Tuesday, August 4, 2015

How does the Internet work?

Explaining the Internet

World map
Connecting computers worldwide
The Internet is everywhere nowadays. It seems that virtually every electronic device is connected to the net in some way, and it's easy to just accept without questioning that clicking on a link brings up a new page of information - but if you want to understand a bit about how that actually happens, then this article will give you some insight into how the Internet really works.

The Internet is a system connecting together a vast number of computers and other electronic devices, in such a way that messages can be sent between any two connected devices. How those messages are passed from one location to another varies - perhaps using radio waves in a home wi-fi connection, or copper cables, or glass fibres, or microwaves, or cellphone signals - the Internet does not force any particular type of  link. As long as there is some way to get a message from one computer to another then the Internet will work with it.

The Internet will Find a Way

The connections can be pictured like roads on a map. Some are slow and narrow and can't handle much traffic, whereas some are wide and fast and allow many vehicles to travel long distances. If we imagine the internet as a road network, then in place of cars we would have little packets of digital information travelling from one place to another. At each junction on this network there is a device called a router, which steers every incoming packet of information onto the best connection to help it get to its destination. Eventually it will arrive at a router which can send it directly to its destination computer, and the packet will then have been transmitted across the internet.

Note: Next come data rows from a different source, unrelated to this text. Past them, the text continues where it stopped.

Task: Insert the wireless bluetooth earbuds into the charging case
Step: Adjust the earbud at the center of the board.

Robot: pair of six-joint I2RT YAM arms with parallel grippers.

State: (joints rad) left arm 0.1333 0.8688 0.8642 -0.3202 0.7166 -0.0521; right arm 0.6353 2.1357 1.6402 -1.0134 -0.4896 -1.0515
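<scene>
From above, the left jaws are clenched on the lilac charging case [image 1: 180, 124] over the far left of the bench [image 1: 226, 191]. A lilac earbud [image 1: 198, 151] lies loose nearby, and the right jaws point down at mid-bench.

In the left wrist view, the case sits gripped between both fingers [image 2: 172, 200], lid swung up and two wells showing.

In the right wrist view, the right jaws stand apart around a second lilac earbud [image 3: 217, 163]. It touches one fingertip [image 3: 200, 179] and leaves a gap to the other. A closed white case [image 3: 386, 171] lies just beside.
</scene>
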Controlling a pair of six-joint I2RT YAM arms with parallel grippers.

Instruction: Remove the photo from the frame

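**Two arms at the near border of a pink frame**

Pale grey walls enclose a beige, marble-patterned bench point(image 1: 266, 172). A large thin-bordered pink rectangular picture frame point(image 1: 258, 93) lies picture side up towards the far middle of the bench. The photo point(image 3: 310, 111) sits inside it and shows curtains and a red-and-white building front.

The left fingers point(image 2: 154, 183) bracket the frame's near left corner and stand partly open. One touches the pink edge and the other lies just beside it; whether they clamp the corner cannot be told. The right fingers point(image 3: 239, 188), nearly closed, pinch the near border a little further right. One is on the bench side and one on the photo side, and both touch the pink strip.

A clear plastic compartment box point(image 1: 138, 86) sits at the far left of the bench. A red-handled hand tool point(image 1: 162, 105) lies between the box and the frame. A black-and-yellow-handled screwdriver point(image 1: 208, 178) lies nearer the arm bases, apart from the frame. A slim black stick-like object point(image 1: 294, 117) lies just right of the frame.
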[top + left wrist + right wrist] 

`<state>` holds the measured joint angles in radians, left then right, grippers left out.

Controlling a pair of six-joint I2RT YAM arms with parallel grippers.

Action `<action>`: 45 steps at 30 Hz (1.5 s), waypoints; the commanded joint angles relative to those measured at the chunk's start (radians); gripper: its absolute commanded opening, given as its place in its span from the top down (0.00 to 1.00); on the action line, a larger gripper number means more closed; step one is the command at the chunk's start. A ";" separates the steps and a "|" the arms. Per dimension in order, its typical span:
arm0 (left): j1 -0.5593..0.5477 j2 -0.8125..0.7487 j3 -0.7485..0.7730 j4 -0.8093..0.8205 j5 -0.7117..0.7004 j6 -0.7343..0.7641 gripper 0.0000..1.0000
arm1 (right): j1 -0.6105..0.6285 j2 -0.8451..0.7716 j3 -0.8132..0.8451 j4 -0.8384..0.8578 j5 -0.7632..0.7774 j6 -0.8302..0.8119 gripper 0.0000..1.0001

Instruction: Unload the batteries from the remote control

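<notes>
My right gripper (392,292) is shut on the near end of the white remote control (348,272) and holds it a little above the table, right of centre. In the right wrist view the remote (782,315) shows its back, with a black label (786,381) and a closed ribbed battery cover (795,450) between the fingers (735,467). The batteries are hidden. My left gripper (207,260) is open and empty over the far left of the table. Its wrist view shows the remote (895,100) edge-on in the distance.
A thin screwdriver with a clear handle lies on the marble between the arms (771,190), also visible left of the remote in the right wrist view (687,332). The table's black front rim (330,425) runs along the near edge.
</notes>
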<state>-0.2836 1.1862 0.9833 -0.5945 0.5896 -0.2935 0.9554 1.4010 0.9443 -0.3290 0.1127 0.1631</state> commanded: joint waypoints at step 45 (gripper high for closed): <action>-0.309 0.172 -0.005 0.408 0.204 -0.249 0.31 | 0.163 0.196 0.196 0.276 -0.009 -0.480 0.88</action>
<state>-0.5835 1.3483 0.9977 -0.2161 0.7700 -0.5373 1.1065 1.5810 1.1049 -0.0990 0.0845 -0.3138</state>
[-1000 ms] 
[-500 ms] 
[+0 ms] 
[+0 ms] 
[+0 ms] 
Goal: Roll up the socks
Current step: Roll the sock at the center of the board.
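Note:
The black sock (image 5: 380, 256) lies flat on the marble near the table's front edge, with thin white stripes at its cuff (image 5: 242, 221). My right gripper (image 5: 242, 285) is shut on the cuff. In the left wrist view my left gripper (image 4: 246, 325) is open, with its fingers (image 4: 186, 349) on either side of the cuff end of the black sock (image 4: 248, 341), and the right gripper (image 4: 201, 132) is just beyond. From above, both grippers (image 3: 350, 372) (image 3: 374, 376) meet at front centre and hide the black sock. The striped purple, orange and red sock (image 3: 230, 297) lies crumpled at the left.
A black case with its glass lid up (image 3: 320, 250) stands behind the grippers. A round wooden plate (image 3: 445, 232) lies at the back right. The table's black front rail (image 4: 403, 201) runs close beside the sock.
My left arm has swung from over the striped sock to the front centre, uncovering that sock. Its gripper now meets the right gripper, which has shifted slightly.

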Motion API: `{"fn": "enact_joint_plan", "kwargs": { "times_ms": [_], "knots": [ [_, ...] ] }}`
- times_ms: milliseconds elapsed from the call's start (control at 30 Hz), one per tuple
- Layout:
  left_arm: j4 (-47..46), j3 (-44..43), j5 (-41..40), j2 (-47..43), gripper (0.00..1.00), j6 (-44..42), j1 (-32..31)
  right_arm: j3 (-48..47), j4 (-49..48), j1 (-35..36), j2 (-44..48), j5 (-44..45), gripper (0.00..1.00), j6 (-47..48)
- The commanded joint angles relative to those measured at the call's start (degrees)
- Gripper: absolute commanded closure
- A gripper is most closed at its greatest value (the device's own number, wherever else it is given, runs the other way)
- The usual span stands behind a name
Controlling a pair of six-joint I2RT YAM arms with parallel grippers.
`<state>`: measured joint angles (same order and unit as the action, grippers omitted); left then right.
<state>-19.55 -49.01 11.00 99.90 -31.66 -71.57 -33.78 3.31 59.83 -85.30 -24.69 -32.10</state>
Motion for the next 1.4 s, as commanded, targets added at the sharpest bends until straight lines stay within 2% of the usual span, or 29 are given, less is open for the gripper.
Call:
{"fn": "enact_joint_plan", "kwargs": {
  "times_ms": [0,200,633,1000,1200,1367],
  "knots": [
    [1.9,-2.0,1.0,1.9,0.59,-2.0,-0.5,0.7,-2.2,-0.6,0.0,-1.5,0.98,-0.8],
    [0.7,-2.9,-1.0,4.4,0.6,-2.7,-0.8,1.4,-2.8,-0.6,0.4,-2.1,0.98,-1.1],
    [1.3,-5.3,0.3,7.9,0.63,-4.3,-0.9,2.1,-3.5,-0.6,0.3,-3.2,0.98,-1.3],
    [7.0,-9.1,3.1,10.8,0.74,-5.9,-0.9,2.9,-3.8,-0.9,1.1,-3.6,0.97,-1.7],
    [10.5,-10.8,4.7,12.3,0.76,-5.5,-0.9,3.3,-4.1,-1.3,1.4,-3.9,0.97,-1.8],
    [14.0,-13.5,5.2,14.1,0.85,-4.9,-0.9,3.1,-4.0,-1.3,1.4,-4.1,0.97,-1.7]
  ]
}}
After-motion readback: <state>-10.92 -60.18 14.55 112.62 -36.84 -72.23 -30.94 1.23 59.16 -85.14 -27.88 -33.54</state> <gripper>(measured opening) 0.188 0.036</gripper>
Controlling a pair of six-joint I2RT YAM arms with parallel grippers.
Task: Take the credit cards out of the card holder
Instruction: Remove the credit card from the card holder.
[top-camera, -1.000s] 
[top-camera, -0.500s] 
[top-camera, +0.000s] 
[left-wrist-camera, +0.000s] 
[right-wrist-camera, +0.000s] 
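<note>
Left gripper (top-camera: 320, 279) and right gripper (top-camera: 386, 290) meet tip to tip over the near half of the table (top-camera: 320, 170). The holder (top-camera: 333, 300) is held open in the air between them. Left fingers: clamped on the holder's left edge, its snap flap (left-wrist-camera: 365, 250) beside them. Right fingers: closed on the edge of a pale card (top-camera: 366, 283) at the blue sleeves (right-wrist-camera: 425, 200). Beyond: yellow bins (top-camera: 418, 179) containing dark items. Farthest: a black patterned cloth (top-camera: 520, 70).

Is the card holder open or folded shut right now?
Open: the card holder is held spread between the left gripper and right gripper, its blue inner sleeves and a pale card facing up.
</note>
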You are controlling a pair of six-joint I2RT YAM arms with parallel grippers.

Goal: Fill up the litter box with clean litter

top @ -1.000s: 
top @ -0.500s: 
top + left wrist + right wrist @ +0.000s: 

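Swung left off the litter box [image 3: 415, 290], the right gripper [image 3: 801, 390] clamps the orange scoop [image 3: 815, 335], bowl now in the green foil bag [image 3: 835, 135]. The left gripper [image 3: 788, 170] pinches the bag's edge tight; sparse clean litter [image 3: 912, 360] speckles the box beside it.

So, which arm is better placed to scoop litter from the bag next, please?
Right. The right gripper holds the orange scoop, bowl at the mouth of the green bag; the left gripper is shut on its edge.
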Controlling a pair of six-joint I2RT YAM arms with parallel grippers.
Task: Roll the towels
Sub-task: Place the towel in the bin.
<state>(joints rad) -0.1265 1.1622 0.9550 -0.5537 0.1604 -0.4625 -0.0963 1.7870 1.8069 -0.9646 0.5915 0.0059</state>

The Internet avoiding congestion
Avoiding congestion
So how does a router know where the packet is headed? Well, rather like houses on the road map, every device connected to the internet has a kind of digital address; in this case in the form of a number known as an IP (Internet Protocol) address. When the internet was being developed, the standard for IP addresses was set as a sequence of four numbers, each in the range 0 to 255 - this kind of IP address is normally written with a dot between each of the numbers, e.g. 64.233.160.17

Every packet of information being sent over the internet is accompanied by the IP address of its destination, and that of the sending computer. So when a router receives a packet it can examine the destination IP address and make a decision on where to send it for the next leg of its journey. That decision can be influenced by various factors in addition to the router's knowledge of how the network is laid out - such as how congested a particular route is, whether the router at the other end is prepared to handle packets of a certain size, and so on - so packets may not always follow the same route to get to a particular destination, or take the same amount of time to get there. In fact if there is a communication problem then it's possible that a packet might not arrive at all. For example if packets are arriving at a particular router faster than they can be forwarded, then the router will have to simply throw them away.

Piecing Things Together

Reassembling file chunks
Sequencing chunks
Vanishing packets of information may sound like a recipe for disaster on a computer network. In fact there are certain cases such as video streaming or voice transmission where timing and speed are more important than accuracy and it may be preferable to have a small glitch in the data rather than hold everything up while the problem is resolved. But normally if something is sent over the internet, we want to be sure it arrives at the other end exactly as we sent it. This problem is solved by a messaging system known as TCP (Transmission Control Protocol.) Suppose we want to send a document from computer A to computer B. Under TCP the first thing that happens is that A sends B a single-packet message asking to strike up a conversation. Because the packet also contains the sender's IP address, B can send a reply back to A to say that it is ready to start the conversation. A then confirms receipt of B's reply, just to keep things working smoothly. Now A needs to send the document - but there is a limit on the amount of information that can be put into a single packet. The document has to be divided into small packet-sized pieces and sent one chunk at a time. Each chunk is numbered, so that B can reassemble the chunks in the correct sequence - remember that packets may not take the same route from A to B and so they may not arrive in the order they were sent! If B finds a numbered packet has not arrived after a certain time, it sends a message back to A asking for that particular packet to be re-transmitted, until eventually all the data has been collected at B and can be re-combined in the right order to form a copy of the original document. B can then signal to A that the document was received, and the conversation can be closed. In this way, TCP allows information to be sent reliably over the internet even if  there are problems or errors along the journey.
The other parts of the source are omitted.